Predicting HIV testing status in pregnant women using balanced machine learning models: Insights from Sierra Leone's demographic health survey

Soladoye, Afeez A.; Olawade, David; Bello, Oluwakemi Jumoke; Analikwu, Claret Chinenyenwa; Daniel, Raphael Igbarumah Ayo; Osborne, Augustus

Predicting HIV testing status in pregnant women using balanced machine learning models: Insights from Sierra Leone's demographic health survey

Soladoye, Afeez A., Olawade, David ORCID: https://orcid.org/0000-0003-0188-9836, Bello, Oluwakemi Jumoke ORCID: https://orcid.org/0009-0007-1435-8766, Analikwu, Claret Chinenyenwa, Daniel, Raphael Igbarumah Ayo and Osborne, Augustus (2026) Predicting HIV testing status in pregnant women using balanced machine learning models: Insights from Sierra Leone's demographic health survey. Decoding Infection and Transmission, 4. p. 100078.

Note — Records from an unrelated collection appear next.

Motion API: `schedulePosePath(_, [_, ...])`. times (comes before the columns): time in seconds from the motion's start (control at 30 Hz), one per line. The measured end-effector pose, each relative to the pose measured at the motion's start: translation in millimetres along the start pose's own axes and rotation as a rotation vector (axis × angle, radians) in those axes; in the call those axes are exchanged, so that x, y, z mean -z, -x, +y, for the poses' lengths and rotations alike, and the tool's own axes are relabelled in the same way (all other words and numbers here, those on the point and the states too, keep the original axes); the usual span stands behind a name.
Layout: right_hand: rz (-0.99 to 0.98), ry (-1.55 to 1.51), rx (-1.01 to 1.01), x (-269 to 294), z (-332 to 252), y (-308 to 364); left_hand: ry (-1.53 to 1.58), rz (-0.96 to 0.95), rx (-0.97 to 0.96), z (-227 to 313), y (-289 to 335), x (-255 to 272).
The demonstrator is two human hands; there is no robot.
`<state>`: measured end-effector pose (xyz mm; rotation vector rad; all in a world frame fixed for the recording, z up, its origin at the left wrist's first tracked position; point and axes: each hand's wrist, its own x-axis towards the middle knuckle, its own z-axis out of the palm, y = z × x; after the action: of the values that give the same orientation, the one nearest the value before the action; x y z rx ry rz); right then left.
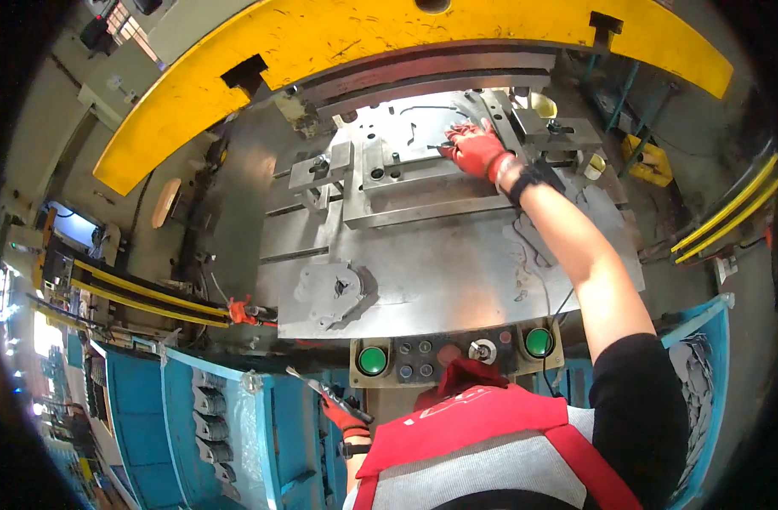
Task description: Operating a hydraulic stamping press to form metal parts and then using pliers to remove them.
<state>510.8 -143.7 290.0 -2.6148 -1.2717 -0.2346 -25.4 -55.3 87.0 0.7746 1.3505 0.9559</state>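
Observation:
My right hand (476,149), in a red glove, reaches over the bright top plate of the press die (419,132). Its fingers are curled, and a small dark piece shows at their tips, too small to name. My left hand (345,418), also red-gloved, is low beside the blue bins, closed around a slim dark tool (325,389) with a pale, narrow tip. On the steel press bed, well short of the die, lies a flat grey metal plate (328,293) with a hole in it.
A yellow press beam (423,38) arches above the die. Clamp blocks (321,166) flank it. In front sits a control panel with green buttons (372,361). Blue bins (210,374) with stacked metal parts stand left and right. Yellow rails (151,295) run along the left side.

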Motion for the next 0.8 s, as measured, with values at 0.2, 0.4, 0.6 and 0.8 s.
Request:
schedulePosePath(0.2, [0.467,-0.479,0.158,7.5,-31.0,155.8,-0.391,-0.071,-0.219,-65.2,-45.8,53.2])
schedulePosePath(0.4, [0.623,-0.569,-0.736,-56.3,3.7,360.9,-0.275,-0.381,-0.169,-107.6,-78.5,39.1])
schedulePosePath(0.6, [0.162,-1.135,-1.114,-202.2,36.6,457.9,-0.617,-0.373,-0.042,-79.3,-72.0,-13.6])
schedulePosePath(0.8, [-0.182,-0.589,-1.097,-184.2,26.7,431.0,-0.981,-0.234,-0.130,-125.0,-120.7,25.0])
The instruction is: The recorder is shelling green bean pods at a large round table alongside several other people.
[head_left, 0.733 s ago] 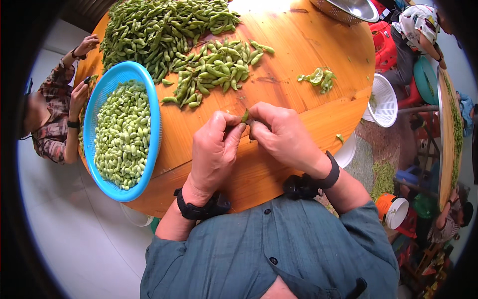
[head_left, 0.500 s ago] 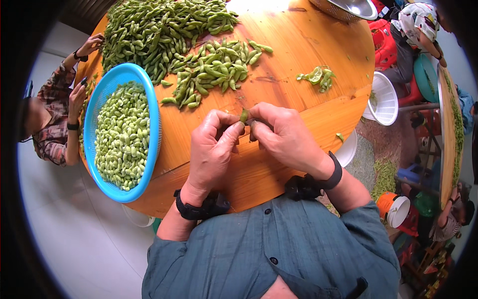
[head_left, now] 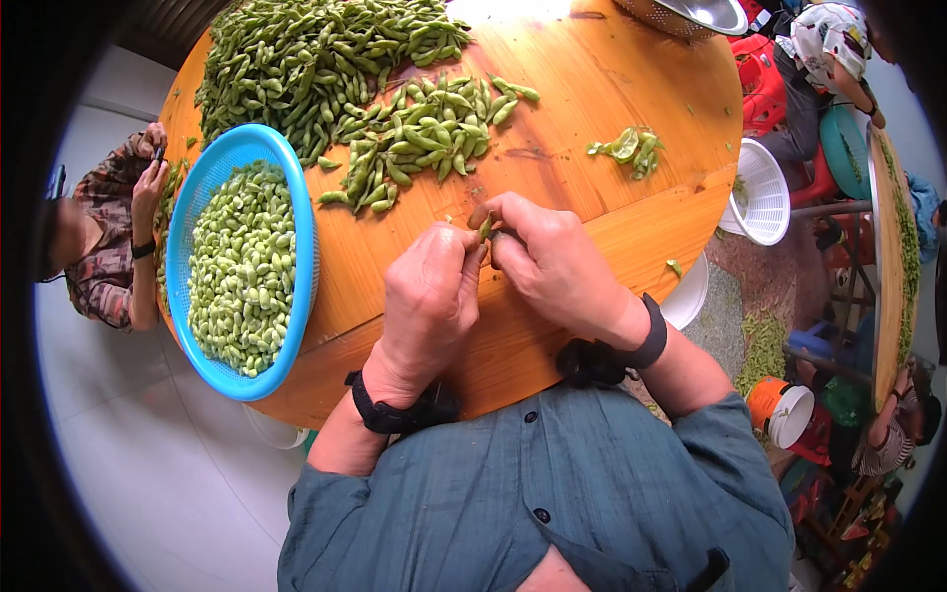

[thumbnail of 1-s2.0-S2949924026000054-main.pdf]

Preview

Text
1-s2.0-S2949924026000054-main.pdf - Published Version
Available under License Creative Commons Attribution Non-commercial No Derivatives.
| Preview

Official URL: https://doi.org/10.1016/j.dcit.2026.100078

Abstract

Objective
Preventing vertical HIV transmission requires comprehensive testing programmes for pregnant women, yet coverage gaps persist across Sub-Saharan Africa. In Sierra Leone, approximately one-third of pregnant women remain untested for HIV, creating substantial public health challenges. Conventional predictive models often exhibit bias towards majority classes in imbalanced datasets, hindering accurate identification of untested women who require urgent intervention. This study addresses the critical need for diagnostic prediction models that can reliably identify pregnant women at risk of not being tested for HIV. This study develops and validates diagnostic machine learning prediction models to identify HIV testing patterns among pregnant women in Sierra Leone, emphasising class balance techniques to enhance minority class detection capabilities and improve targeted intervention strategies.

Methods
We analysed data from 990 pregnant women (aged 15-49) using the 2019 Sierra Leone Demographic and Health Survey. Our preprocessing pipeline included categorical variable encoding, feature normalisation via Min-Max scaling, and implementation of Synthetic Minority Oversampling Technique (SMOTE) for dataset balancing. Model development employed four supervised learning algorithms: Random Forest, XGBoost, Logistic Regression, and K-Nearest Neighbors. Model performance was evaluated using macro-averaged metrics including precision, recall, F1-score, and accuracy, with 70-30 train-test split validation.

Results
Imbalanced dataset models demonstrated suboptimal performance with macro F1-scores between 0.46 and 0.57. Following SMOTE implementation, diagnostic performance improved substantially to 0.55-0.72. Random Forest achieved optimal macro F1-score (0.72), representing 56% improvement over standard approaches.

Conclusions
Class imbalance mitigation through SMOTE substantially enhances diagnostic prediction model performance for HIV testing status classification, facilitating targeted public health strategies in resource-constrained environments.